Tags: #cw:noncon #coiling #dom:female #fantasy #lamia #spider #bondage #f/f #monsters #naga #pov:bottom #pov:top #snake #sub:female #sub:male

Maestra's gamer daughter has caught Mira and brought her to a different jungle. Before she can get her bearings she falls into a spider web where Cyda's in control. And where is Mira's tail? Did she used to have a tail? It's hard to remember...
This story has lead art by Erocoffee! You can see the art here.
Content warning: spiders, spider webbing, non-consensual mind control, warping and manipulation of senses, kisses and bites, rewriting thoughts/script of mind, puppeting, hypnosis, gamer girl

Mira realized she could sense her eyes again, even if she saw only a void. She could sense her head, her hands, and her body, though through a numbness as if pinched away. She couldn’t feel her tail at all—past her hips felt devoid of anything. Her body phased into her vision, though her tail disappeared into the void surrounding her.

No scent, no sounds even when she moved, and no taste, not even of her mouth.

Squares full of text flashed into the air and Mira jumped back. She’d never seen anything like it, like ghosts of signposts.

“So, what shall we do?”

Cyda’s voice shattered the silence and filled the airless void. Mira spun until she saw Cyda behind her. She reached for her bow and arrows but found them missing. Cyda waved her hands through the ghostly signs and they shifted at her command.

“The world is my oyster, and you’re trapped in the shell.”

“Where is my bow?” Mira’s voice, like Cyda’s, filled the void as if coming from it and not her mouth. She raised her fists to fight, though without her bow or tail she had little fighting experience.

“Ooh, good idea. Let’s do a little campaign.”

As Cyda waved through the floating signs Mira felt a rough bow materialize in her hand. The wood felt weak enough to snap with one twang. She sensed a weight as her quiver filled with arrows.

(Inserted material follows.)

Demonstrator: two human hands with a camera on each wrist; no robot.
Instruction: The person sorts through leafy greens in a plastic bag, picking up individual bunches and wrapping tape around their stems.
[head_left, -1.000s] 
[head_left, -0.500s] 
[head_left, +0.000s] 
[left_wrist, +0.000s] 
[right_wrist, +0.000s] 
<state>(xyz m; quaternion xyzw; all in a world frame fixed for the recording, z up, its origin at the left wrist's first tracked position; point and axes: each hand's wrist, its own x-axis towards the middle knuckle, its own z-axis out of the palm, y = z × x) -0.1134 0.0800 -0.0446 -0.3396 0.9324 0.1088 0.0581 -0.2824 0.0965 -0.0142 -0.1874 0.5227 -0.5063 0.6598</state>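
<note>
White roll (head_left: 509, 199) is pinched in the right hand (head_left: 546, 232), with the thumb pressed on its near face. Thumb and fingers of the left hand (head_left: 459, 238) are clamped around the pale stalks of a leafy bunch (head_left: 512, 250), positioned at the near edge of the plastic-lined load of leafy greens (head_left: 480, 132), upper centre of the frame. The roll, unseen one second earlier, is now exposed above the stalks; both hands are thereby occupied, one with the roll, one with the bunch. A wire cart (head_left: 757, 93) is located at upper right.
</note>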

“Let no one say I’m not a fair gamemaster.” Cyda looked at Mira with a piranha-sharp grin. Her voice crackled like the chittering of insect screeches.

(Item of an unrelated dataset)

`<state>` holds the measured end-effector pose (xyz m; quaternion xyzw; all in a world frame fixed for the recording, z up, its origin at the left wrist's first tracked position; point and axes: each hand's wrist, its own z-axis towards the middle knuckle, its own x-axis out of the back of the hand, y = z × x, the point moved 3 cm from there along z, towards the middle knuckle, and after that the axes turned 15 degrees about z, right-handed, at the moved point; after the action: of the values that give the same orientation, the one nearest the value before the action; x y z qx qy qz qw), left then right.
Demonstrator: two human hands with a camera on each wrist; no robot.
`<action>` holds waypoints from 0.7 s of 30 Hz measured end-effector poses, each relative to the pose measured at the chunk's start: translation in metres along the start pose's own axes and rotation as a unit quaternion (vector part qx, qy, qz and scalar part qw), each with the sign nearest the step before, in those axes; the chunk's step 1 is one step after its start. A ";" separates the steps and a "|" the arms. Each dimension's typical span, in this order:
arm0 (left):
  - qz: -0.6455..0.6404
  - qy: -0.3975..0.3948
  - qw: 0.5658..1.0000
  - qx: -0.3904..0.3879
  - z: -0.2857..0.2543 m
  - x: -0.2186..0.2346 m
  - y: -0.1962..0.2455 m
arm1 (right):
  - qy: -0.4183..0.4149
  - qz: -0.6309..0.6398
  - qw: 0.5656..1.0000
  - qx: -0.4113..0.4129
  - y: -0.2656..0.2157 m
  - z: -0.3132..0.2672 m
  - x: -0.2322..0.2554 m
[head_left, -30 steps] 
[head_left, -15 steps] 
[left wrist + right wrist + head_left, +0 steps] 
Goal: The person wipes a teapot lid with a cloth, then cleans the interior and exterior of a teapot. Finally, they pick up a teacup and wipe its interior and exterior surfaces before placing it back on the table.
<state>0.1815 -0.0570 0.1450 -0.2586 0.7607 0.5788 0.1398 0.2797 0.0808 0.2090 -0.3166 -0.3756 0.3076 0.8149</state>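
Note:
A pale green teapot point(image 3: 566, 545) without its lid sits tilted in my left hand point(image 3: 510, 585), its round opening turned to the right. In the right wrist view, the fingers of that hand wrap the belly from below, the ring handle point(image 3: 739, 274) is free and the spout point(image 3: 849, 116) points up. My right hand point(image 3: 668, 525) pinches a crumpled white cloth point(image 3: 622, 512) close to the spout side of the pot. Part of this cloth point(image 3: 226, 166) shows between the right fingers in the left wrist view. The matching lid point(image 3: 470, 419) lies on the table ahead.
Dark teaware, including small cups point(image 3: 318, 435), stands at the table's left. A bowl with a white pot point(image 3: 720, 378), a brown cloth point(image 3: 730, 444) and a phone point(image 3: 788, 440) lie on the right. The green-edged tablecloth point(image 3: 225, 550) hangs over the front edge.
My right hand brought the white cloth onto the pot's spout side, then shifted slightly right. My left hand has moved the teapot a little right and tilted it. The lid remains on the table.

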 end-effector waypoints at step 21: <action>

“Because I’ll kill whoever does.”

Mira blinked. What looked like a rainbow of gravel filled her vision for a second, as if she passed through the spray of a color-warped waterfall.

“What is going on?” Mira shouted, steadying her breathing. Cyda only gestured through the ghostly signposts.

Mira clenched her eyelids as the darkness reversed into a bright sky. Wind battered her from below, and she opened her eyes to see Cyda and the signposts gone. She hung high in the sky, rapidly entering a jungle below.

Rapidly falling into the jungle.

She screamed a short grunt before she got her bearings. She needed to soften her landing. She knew Enna swung above trees with her tail. No, Mira still couldn’t feel—why did she think she had a tail? She needed to worry about falling.

Halfway down the treeline Mira’s fall slowed. She bounced suspended in the air. As she breathed she wondered if she should move and why she stopped.

She reached for a tree to grasp something solid but found her arms stuck to resilient, gooey threads.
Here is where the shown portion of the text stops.